The two cemented the ceremonial brick. Then Rabeesh and tribesmen
in a Toyota topped with a mounted machine gun escorted Hull down a
backroad to a mud-walled compound resembling the Alamo.

Inside they sat, shoeless, on blue cushions and talked quietly
about everything from guns to U.S. support for Israel.

Even as Hull and Rabeesh conferred, 40-year-old tribesman Saleh
Ahmed, sitting across from them, confided that the only solution to
terrorism he sees is for Osama bin Laden to rule the world.

But guns were set down. A goat feast followed.

Hull’s commitment “shows how American authorities are willing to
help the Yemeni people in the future,” Rabeesh said.

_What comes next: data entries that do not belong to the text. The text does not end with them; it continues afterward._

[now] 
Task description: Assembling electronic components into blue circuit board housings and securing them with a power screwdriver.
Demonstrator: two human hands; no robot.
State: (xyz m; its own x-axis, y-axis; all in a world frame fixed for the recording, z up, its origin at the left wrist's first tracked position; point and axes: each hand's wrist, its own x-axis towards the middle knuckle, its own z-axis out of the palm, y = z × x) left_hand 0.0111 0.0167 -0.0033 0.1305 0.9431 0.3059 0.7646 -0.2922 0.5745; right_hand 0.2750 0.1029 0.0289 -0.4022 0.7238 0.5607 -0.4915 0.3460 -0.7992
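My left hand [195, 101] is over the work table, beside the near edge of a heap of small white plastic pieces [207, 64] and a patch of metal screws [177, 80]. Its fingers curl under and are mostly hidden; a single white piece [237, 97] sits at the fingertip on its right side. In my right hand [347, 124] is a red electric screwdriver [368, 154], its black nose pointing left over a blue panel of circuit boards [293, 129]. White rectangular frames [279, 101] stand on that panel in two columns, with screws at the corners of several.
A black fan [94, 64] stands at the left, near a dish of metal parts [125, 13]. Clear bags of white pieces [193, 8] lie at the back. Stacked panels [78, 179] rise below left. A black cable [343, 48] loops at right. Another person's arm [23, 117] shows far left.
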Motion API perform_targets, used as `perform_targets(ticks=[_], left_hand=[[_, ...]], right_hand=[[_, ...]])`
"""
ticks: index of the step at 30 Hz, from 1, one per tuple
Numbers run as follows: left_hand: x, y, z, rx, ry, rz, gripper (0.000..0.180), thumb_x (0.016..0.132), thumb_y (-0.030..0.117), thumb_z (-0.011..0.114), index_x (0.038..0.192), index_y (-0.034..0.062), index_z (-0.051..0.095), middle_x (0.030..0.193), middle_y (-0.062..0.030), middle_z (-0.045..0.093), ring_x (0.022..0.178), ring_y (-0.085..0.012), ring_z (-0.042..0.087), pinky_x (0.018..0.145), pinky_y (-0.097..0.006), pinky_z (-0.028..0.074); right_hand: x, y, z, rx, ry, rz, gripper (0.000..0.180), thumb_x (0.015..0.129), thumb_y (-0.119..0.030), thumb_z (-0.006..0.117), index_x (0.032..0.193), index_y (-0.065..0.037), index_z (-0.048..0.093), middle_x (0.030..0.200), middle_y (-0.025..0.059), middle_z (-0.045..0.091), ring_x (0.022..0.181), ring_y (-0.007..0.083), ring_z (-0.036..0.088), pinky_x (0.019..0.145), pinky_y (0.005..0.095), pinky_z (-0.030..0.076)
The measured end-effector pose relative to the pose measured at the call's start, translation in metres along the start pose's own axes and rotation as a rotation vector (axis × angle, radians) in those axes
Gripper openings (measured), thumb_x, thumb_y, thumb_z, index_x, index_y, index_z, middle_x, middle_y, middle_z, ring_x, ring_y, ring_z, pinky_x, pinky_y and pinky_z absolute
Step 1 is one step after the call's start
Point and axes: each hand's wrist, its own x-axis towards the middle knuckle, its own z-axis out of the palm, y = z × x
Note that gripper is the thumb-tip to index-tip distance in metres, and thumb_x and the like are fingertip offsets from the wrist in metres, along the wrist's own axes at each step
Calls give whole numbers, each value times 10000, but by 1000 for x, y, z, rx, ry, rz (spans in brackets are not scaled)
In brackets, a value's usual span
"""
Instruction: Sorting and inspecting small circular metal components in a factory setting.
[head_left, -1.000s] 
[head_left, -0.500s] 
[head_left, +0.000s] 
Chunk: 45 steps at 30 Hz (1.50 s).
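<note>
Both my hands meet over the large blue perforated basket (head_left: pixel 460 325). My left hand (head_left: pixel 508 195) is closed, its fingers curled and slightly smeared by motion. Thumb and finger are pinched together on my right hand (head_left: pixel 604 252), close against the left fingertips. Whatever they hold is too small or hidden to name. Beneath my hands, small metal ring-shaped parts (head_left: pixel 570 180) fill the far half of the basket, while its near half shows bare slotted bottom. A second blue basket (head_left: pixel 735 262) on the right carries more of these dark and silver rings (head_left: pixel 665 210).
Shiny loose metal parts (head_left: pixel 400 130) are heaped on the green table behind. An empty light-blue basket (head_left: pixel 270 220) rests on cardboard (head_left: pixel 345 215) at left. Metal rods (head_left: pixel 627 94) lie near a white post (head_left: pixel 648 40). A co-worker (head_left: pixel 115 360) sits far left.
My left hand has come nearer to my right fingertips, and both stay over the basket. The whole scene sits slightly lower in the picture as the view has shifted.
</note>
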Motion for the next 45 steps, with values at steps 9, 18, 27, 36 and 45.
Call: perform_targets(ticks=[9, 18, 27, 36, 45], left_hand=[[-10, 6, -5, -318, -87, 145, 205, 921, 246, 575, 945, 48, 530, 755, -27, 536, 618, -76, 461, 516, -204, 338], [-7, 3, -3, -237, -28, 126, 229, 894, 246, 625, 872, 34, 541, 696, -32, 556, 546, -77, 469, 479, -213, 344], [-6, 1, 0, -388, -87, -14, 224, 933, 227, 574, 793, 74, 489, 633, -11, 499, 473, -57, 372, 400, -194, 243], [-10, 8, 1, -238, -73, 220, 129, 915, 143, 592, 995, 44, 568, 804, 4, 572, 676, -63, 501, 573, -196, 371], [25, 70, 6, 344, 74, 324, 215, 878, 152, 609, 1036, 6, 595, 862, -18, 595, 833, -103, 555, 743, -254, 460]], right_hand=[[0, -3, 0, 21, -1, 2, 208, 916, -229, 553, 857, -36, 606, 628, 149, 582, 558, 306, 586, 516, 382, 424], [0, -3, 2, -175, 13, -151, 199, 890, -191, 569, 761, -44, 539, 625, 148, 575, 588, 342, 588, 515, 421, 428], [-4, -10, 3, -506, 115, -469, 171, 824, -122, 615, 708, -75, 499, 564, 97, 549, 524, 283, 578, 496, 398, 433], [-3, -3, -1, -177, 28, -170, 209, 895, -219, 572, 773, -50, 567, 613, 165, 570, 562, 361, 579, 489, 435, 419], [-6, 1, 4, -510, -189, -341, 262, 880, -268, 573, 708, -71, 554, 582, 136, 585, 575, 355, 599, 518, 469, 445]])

Winning over these tribesmen “would be a major victory,” Hull
said. “It will make it very difficult for al-Qaeda and like groups
to find refuge, to have breathing space, which they use to
organize, to train, to plot. What we did today may not be as
dramatic as some of the military operations. But I think it is just
as important.”

Other sheiks who control Yemen’s countryside are seeking American
help.

Sheik Abdul Karim Bin Ali Murshed, 38, formed a group of tribal
leaders that U.S. officials have dubbed “sheiks against terror.”
They include 60 of about 200 sheiks in the three provinces where
al-Qaeda is active, Murshed said, “who find it very difficult to
convince their people to give up weapons and fighting.”

Young jobless tribesmen with nothing in the world but their machine
guns “are the ones most easily recruited,” Murshed said. Clinics,
schools and exchange visits to America would give hope.

That may seem like extortion, but some officials in Washington see
a strategic rationale.

America must step in with development assistance, Murshed said,
because pro-terrorist forces “are waiting for the chance to say,
‘Look, this project is no good.’ They are willing to spend their
own money to undermine the efforts.”

If America only sends soldiers and police, he said, “people will
say you are selfish and people will become enemies.